Paroles de correcteurs


« Une bonne copie de philosophie est avant tout une copie qui traite le sujet, qui pose clairement une problématique et qui est construite, c'est-à-dire qui comporte des transitions et qui "argumente", qui justifie ses idées, ce que beaucoup d'élèves ne s'efforcent pas de faire. (...) Ensuite, c'est une copie informée, autrement dit, qui convoque des références, de façon explicite ou non, à des auteurs ou, en tout cas , qui montre que quelques contenus du cours ont été engrangés pendant l'année. Et puis enfin c'est une copie sans trop de fautes d'orthographe et de grammaire. »
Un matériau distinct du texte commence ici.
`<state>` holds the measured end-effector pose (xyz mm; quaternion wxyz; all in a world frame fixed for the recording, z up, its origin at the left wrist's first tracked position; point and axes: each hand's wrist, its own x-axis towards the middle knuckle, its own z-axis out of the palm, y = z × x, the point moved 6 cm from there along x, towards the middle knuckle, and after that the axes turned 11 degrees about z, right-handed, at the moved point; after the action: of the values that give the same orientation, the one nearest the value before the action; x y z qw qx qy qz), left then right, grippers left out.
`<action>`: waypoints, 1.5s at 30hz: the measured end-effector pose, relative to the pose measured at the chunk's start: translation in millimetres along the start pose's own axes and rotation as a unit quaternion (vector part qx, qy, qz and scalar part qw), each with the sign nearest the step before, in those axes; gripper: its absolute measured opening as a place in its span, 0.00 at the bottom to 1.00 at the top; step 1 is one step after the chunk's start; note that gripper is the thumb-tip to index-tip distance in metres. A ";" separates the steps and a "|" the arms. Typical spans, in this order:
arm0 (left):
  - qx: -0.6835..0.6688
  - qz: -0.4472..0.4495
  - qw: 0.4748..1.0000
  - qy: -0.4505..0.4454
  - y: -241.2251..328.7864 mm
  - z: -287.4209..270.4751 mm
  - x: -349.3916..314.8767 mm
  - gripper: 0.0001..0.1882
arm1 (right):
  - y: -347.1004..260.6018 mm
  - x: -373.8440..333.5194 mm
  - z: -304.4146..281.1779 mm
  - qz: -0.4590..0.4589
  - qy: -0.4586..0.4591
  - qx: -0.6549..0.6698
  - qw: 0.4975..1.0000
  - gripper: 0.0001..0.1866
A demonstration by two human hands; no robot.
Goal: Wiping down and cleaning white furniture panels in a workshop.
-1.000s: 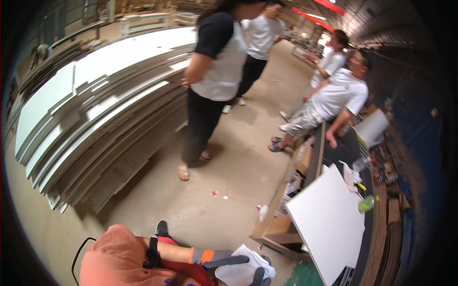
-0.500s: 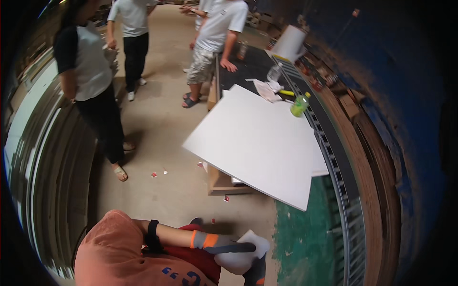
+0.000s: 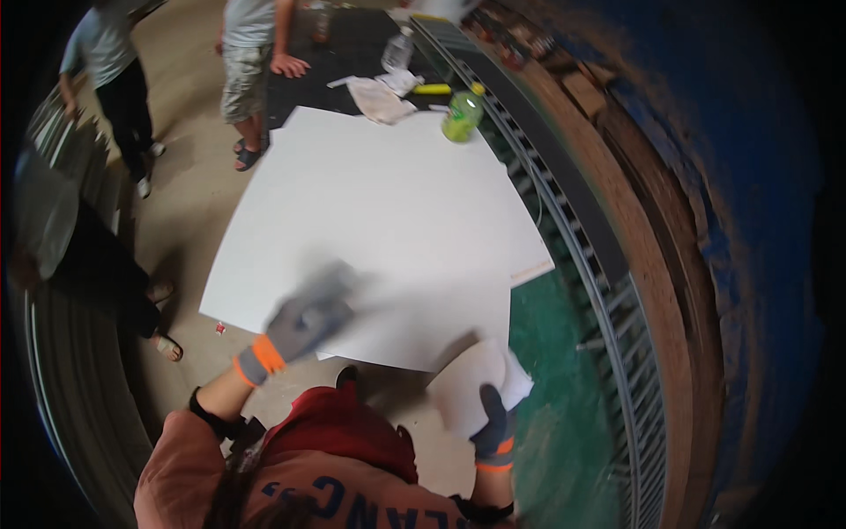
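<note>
A large white board (image 3: pixel 379 207) lies on the dark table, its near corner sticking out toward me. My left hand (image 3: pixel 308 313), in a grey and orange glove, is over the near left part of the board. Motion smears its fingers, so whether they touch the surface is unclear. By the board's near right edge, my right hand (image 3: pixel 495 423), gloved alike, grips a folded white cloth (image 3: pixel 471 383), thumb on top. The other fingers are hidden behind the cloth.
At the far end stand a green bottle (image 3: pixel 463 115) and a clear bottle (image 3: pixel 398 51), beside crumpled cloth (image 3: pixel 381 99) and a yellow tool (image 3: pixel 432 89). A metal rail (image 3: pixel 573 220) runs along the right. Several people stand at the left and far side, one person's hand (image 3: pixel 289 65) on the table.
My left hand has left the cloth and moved out over the board. The cloth stays in my right hand, now nearer the board's edge. The view has swung right.
</note>
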<state>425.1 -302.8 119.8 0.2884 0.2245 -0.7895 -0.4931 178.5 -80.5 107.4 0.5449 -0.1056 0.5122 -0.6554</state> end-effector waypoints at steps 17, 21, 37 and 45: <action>0.459 -0.054 0.873 -0.154 -89.8 74.1 169.9 0.34 | -39.6 53.4 -217.3 -0.119 0.385 -0.339 0.850 0.33; 0.442 0.065 0.892 -0.067 -85.8 75.2 201.4 0.36 | -53.3 87.6 -191.5 -0.107 0.259 -0.029 0.960 0.35; 0.239 -0.187 0.870 0.388 -137.6 94.8 549.3 0.65 | -43.2 354.0 -101.0 0.184 -0.067 0.085 0.977 0.35; 0.255 -0.161 0.825 0.478 -189.5 22.5 546.5 0.34 | -27.1 404.6 -101.7 0.265 -0.101 0.083 0.955 0.34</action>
<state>22.7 -715.6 67.9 0.4790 0.6210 -0.6033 -0.1448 -64.1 -359.9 -87.2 0.7547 0.0138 0.4076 -0.5138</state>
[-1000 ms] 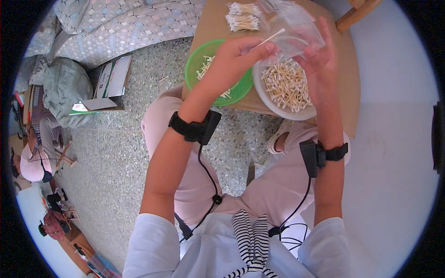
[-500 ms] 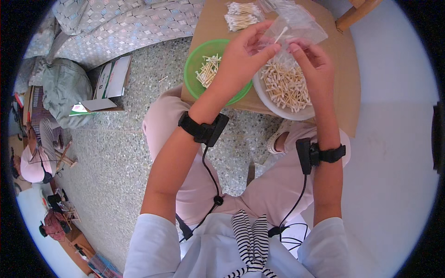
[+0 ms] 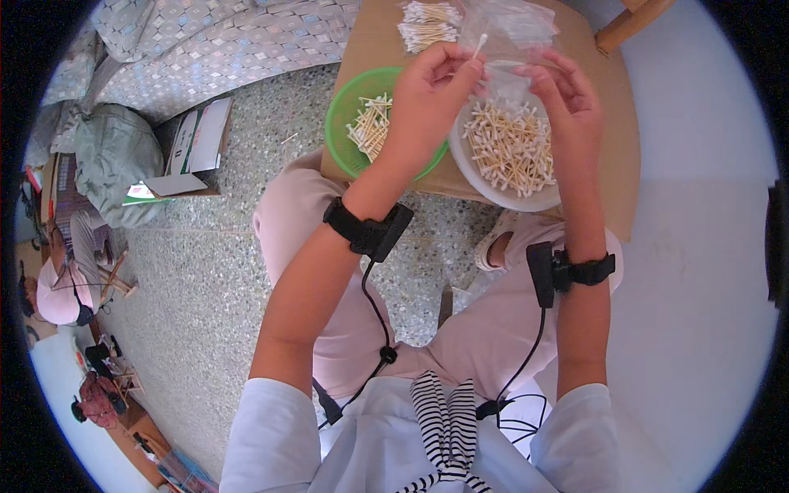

« Le candidat doit montrer au correcteur qu'il a affronté un problème. (...) Ce que j'attends d'une copie, c'est qu'elle me montre l'effort qui a été fait par le candidat pour reconnaître le problème posé dans cette question et l'affronter. Or affronter un problème cela ne signifie pas répondre par oui ou par non à la question formulée par le sujet: cela veut dire construire un discours ordonné, utilisant des transitions entre les différents arguments avancés pour analyser et interroger le sujet. »


« Les élèves ne trouvent pas le juste milieu entre deux attitudes: ne pas du tout utiliser leur cours et le réciter religieusement en juxtaposant leur laïus sur Platon, Descartes et Kant, sans mettre la pensée de ces auteurs en perspective avec le problème précis qui leur est posé ce jour-là. Ils ne voient pas comment intégrer les réflexions extérieures - celles des philosophes - à leur réflexion propre. L'autre écueil à éviter est celui qui consiste à tirer tous ses exemples de son expérience personnelle. (...) La philosophie n'est pas un exercice de narcissisme. Il ne s'agit pas de produire un discours qui porte sur le vécu personnel. »


Propos recueillis dans le numéro 10 de Philosophie magazine, juin 2007.